Is the number of pixels having a brightness value larger than the first threshold value (Threshold).

At this time,

Is an average value for a region where illumination is not feasible,

Is a sum of brightness values of pixels having a brightness value smaller than a first threshold value (Threshold)

Is the number of pixels having a brightness value smaller than the first threshold value (Threshold).

The image switching unit 130 binarizes the grayscale image into a monochrome image based on at least one threshold value set in the threshold setting unit 120. [

For example, when binarization is performed based on the first threshold value generated by the threshold value setting unit 120, the image switching unit 130 switches the brightness value of all the pixels constituting the gray level image to the first threshold value The brightness value of the pixel having the brightness value larger than the first threshold value is set to 10 and the brightness value of the pixel having the brightness value smaller than the first threshold value is set to 0, Image.

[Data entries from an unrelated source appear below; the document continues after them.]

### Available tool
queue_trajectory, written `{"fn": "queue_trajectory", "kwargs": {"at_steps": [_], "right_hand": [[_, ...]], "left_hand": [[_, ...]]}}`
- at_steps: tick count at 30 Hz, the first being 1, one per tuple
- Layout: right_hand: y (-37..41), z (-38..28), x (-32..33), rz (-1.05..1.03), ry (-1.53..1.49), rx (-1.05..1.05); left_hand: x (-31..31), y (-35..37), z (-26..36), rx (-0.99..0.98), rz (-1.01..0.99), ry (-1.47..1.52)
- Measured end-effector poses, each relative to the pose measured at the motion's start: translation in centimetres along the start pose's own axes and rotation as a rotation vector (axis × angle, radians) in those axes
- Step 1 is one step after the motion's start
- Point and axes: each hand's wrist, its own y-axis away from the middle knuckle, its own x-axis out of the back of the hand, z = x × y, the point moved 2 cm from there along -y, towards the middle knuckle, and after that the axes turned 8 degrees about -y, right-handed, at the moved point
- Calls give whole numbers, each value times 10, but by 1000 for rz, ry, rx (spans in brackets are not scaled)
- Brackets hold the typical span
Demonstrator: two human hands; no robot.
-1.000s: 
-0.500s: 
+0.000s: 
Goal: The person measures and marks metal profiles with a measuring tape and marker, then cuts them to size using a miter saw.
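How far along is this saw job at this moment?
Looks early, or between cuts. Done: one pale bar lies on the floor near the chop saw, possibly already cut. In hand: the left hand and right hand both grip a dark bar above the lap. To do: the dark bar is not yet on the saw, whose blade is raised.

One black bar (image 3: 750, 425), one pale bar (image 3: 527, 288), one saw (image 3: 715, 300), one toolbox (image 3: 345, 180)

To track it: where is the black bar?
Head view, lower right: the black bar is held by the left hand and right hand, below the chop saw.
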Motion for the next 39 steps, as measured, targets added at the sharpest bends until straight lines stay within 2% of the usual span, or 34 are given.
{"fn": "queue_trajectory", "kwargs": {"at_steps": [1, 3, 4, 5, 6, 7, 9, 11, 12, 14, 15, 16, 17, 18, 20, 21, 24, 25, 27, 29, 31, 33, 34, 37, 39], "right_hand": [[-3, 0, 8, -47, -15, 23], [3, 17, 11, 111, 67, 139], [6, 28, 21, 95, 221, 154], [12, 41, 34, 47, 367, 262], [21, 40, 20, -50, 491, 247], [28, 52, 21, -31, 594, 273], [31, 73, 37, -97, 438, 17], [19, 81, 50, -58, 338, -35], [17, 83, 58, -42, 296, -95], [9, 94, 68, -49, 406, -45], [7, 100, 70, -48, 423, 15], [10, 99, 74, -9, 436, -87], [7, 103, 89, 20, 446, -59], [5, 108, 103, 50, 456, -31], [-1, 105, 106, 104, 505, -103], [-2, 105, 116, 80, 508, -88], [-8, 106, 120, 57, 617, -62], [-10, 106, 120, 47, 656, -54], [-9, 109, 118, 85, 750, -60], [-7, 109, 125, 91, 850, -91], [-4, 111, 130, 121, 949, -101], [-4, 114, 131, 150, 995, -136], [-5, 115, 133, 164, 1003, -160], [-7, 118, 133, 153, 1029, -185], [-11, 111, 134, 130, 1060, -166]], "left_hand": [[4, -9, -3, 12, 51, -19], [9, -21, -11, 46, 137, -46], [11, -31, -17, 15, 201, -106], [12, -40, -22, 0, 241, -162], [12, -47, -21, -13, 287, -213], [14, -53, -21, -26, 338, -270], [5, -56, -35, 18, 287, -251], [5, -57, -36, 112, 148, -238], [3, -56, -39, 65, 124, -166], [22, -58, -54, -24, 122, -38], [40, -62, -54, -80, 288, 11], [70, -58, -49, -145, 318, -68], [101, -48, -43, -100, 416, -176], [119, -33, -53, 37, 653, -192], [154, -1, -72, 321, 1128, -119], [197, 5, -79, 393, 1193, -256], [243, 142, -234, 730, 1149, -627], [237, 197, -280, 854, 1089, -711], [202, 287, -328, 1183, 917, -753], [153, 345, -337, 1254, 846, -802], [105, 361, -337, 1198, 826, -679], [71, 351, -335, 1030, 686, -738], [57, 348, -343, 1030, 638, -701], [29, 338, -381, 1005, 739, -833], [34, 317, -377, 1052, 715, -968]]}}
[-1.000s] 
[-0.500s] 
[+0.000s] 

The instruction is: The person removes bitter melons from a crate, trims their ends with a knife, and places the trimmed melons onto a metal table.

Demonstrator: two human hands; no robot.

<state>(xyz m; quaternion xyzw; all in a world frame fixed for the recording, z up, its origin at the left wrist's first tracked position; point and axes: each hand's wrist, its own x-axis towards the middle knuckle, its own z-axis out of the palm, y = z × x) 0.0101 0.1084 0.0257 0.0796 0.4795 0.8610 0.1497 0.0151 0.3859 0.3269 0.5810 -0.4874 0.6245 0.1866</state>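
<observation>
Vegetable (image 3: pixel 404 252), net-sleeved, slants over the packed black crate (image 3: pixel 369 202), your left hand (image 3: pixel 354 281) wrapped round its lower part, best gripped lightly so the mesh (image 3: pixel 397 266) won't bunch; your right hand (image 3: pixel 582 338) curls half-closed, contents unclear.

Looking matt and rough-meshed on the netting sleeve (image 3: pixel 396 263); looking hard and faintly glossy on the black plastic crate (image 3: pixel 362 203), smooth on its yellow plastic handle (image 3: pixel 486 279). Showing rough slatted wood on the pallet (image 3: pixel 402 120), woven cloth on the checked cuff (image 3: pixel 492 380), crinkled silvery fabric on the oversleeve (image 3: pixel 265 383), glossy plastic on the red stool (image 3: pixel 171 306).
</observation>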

The image switching unit 130 performs the binarization process on each of the at least one threshold value generated by the threshold setting unit 120 to generate a monochrome image. Therefore, the number of black and white images also changes depending on the number of threshold values. When the threshold value setting unit 120 sets the first through third threshold values as described above, the image switching unit 130 generates a black and white image for each of the first through third threshold values, Black and white images will be generated.

The contour processing unit 140 searches for components suspected to be lesions from a black and white image (i.e., a binarized image) generated by the image switching unit 130, extracts contours, and displays the contours on the original image.

Here, the component refers to a white inside area at points where black and white meet in the binarized image, and the contour processing unit 140 extracts contours corresponding to the edge of the white inside area.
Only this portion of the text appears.